Inoltre ho sempre l'idea di andarmene dal Paese per offrirle la possibilità di vivere una realtà diversa, a fianco di genitori che non si sentono in trappola. Non sarà certo per colpa di una nuova vita se un genitore si adagia e perde il gusto della propria. Certo all'inizio questa nuova vita ti vincola, ti obbliga a stare in casa perché devi accudirla. Ma poi quando cresce un po' sarà comunque più difficile che emigrare da sola o in due, ma sarà un'avventura. 

Prima però devo chiarirmi le idee su cosa voglio veramente aldilà di far la madre. Se una volta la parola bambini mi faceva tossire, ora mi fa tossire la parola lavoro. Ora il lavoro ce l'avrei pure, ma sono talmente rapita da questa nuova vita che faccio fatica ad immaginarmi seduta ore ed ore ad una scrivania davanti a database di numeri. Ora mi sembra artificio tutto ciò che non è legato ai bisogni vitali. Questa nuova vita mi ha fatto riflettere su molte cose. Questa nuova vita ha momentaneamente cancellato concetti come efficienza, scadenze, orari, ma ne ha introdotto uno fondamentale: l'urgenza.

Per lei un istante è diverso da un altro. Per lei esiste solo ora e non dopo. Per lei ogni cosa è una scoperta. E per cercare di capire i suoi bisogni, occorre mettersi nei suoi panni. E forse ci sono riuscita. E ora il resto mi sembra quasi vano.

Tornando al tema lavoro, mi chiedo che senso ha lavorare se poi devo pagare qualcuno per accudire mia figlia. Certo, guadagnando di più del costo del nido il senso potrebbe essere economico. Ma se la mettiamo da questo punto di vista allora non far figli è ancora più conveniente. Certamente, non bisogna credere che servano quei soldi in più così per comprarle più giocattoli, più vestiti firmati e più altre menate. Un bambino preferisce il tempo dei genitori a qualsiasi altra fesseria. Però c'è un'altra questione: se una decide di non tornare a lavoro per stare tutto il tempo che reputa necessario con i bimbi allora è malvista. Non solo nel mondo del lavoro, ma anche dai parenti, suoceri e talvolta persino anche dal compagno o marito che ti accusano quasi di “stalinismo materno” o di non aver più ambizioni personali. Ma come sempre mi prenderò la responsabilità per ciò che sceglierò e forse avrò un motivo in più per emigrare.

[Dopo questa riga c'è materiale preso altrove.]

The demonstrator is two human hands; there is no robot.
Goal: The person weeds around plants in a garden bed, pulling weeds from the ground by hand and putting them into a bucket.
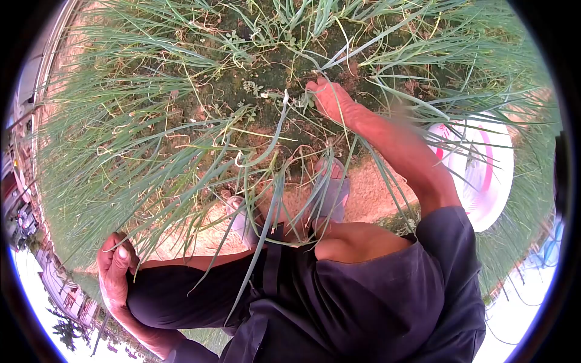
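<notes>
Long green onion-like plants (181, 151) grow in rows from brown soil (242, 78). My right hand (330, 100) reaches down to the soil at the upper middle, its fingers closed low among small weeds and stems; what they hold, if anything, is too small to make out. My left hand (118, 257) is beside my left knee at the lower left, with its fingers curled and thumb pressed against them near some leaf tips. Whether anything is between those fingers cannot be made out. Small leafy weeds (251, 88) stand left of my right hand.
A white and pink bag or container (484, 169) lies among the plants to the right of my right arm. My feet, in grey footwear (330, 193), are on bare sandy ground (369, 187) below the plants. Buildings and a path edge show at the far left.
</notes>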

Inoltre penso di non aver maggiori obblighi verso la società solo per il fatto di esser madre. L'unico obbligo che ho è verso questa nuova vita per fare in modo che cresca e viva bene, anche se questo purtroppo comporterà alcuni compromessi tra me e la società.

Ora non voglio introdurre troppi concetti. Nei post seguenti, che scriverò appena possibile, parlerò dei preparativi per la Danimarca, poi della fantastica scoperta, delle complicazioni, della lunga degenza in ospedale fino ad arrivare dove sono ora. Come già fatto in precedenza, sento l'esigenza di liberarmi di tante idee, paure condividendole con chi mi legge. Ci vorrà tempo, ma mi impegno a farlo.